Fast R-CNN was introduced in April 2015. It was faster than R-CNN. But not fast enough and hence unsuitable for real time applications. Faster R-CNN was introduced by Ross Girshick et al. in the June of same year and its much faster that Fast R-CNN. The research paper can be found here.
2. First Look at Faster R-CNN
First we will learn the high level working of Faster R-CNN using Figure 1. Try to see that most of the network works very much like Fast R-CNN( except RPN). Keep an eye on Figure 1 while reading following steps.
- The input image is first fed to Convolutional neural network which extracts features and generates a feature map.This feature map is Fed to region proposal network (RPN).

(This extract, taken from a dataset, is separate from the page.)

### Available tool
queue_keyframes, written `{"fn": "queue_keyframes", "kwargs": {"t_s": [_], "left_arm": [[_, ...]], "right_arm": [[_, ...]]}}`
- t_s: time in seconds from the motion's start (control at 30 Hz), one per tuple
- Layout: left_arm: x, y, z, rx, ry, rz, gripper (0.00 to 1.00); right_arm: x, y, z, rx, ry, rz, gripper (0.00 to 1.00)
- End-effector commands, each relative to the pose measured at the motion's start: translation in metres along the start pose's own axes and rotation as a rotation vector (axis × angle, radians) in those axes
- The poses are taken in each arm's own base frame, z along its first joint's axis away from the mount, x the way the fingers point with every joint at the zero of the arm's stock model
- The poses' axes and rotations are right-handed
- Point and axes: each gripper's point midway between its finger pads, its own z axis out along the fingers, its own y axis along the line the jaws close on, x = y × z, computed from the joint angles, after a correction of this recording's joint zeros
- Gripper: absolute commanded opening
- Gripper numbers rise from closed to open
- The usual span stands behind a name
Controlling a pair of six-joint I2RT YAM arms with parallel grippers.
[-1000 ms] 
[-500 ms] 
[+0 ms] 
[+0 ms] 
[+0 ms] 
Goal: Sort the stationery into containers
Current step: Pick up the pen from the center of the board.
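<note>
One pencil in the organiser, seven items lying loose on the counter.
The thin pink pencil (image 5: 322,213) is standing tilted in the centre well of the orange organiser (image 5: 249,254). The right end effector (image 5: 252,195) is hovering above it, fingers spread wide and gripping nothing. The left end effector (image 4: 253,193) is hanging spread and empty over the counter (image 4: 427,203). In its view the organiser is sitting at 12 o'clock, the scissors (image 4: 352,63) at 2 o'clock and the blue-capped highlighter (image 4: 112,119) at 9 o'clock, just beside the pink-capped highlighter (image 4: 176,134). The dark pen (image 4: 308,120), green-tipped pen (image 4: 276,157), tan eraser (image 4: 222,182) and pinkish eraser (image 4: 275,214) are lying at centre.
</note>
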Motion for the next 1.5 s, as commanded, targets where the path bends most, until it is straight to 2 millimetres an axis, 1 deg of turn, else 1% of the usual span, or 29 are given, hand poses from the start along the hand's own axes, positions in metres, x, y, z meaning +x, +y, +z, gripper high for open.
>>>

- Anchors are generated for input image ( not shown on Figure 1). The anchors are like fixed size bounding boxes which will try to cover objects of different size and aspect ratio. These anchors span over the entire image to cover all the objects present in it. More details about anchor will be covered in next section.

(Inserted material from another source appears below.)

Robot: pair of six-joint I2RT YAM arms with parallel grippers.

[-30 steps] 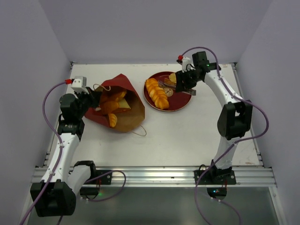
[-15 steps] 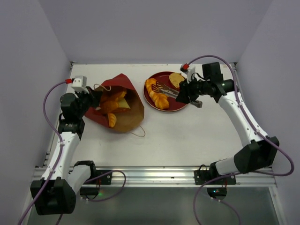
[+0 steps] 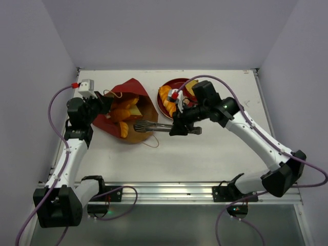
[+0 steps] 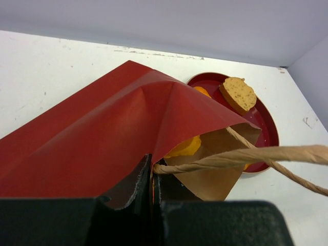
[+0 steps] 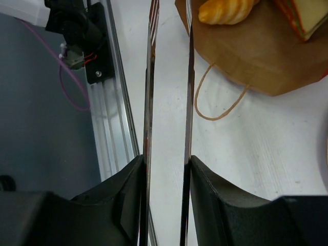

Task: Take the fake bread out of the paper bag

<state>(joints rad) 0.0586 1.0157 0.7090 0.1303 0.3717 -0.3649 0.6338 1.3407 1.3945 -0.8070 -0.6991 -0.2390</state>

- In Faster R-CNN, RPN is used to generate object proposals, also called region proposals. RPN is also a CNN. The output of initial layers of this CNN goes into two branches. The first branch is for objectness classification which gives two probabilities of whether any object is present in a given anchor or not. Second branch is bounding box regressor which adjusts the boundaries of bounding boxes to fit the objects inside it(if any object is at all present inside them.)

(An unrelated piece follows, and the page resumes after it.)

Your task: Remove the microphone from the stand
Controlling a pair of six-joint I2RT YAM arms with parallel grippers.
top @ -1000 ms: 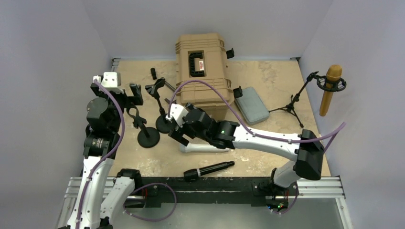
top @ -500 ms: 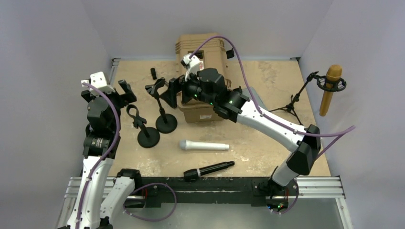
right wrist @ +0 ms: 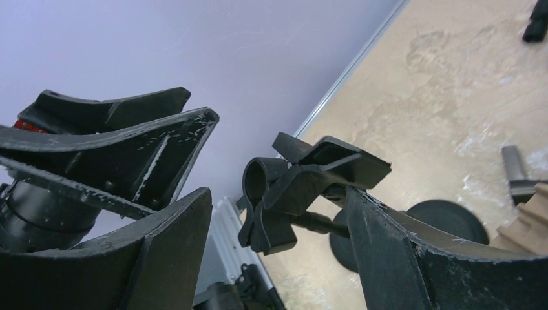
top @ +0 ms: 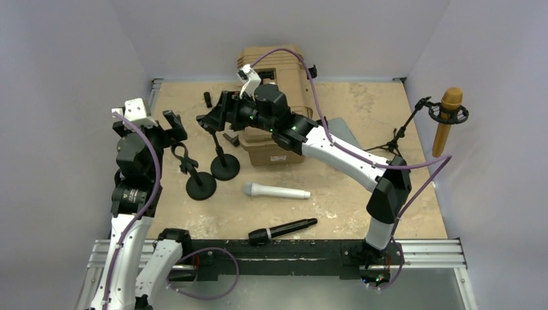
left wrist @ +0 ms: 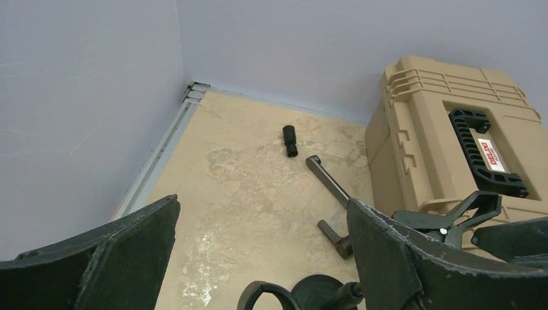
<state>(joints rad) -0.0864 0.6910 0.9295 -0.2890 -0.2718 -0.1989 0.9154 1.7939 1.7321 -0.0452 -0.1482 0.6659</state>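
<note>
I'm holding the right gripper (right wrist: 279, 194) part-open around the stand clip (right wrist: 323, 169). I'm hovering the left gripper (left wrist: 263, 208) wide open; microphone (top: 276, 191) is lying on table (top: 362, 103).

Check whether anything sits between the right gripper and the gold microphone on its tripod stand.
Yes. The right gripper is at the empty clip stand, far from the gold microphone. The tan case and the grey pouch lie between them.
</note>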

- These object proposals generated by RPN are then projected onto the feature map, generated in step 1.
- RoI pooling is used to extract feature vectors corresponding to each object proposal. This process is explained in full details in my previous story on Fast R-CNN here.
- These feature vectors are given as an input to a fully connected layer, whose output then goes into two branches. One branch for multiclass classification and other for bounding box regression. Remember that this bounding box regressor is different from bounding box regressor in RPN.
- The multiclass classification branch uses a number of convolution layers and a softmax layer to classify corresponding object proposal into any of the object categories (classes). Background of the image is also considered as one of categories.
- The bounding box regressor branch further refines the boundaries of bounding boxes to fit the boundaries of object present inside them.
In a nutshell, for generating object proposals, Fast R-CNN uses selective search , whereas Faster R-CNN uses RPN. Faster R-CNN can be thought of combination of RPN and Fast R-CNN detector.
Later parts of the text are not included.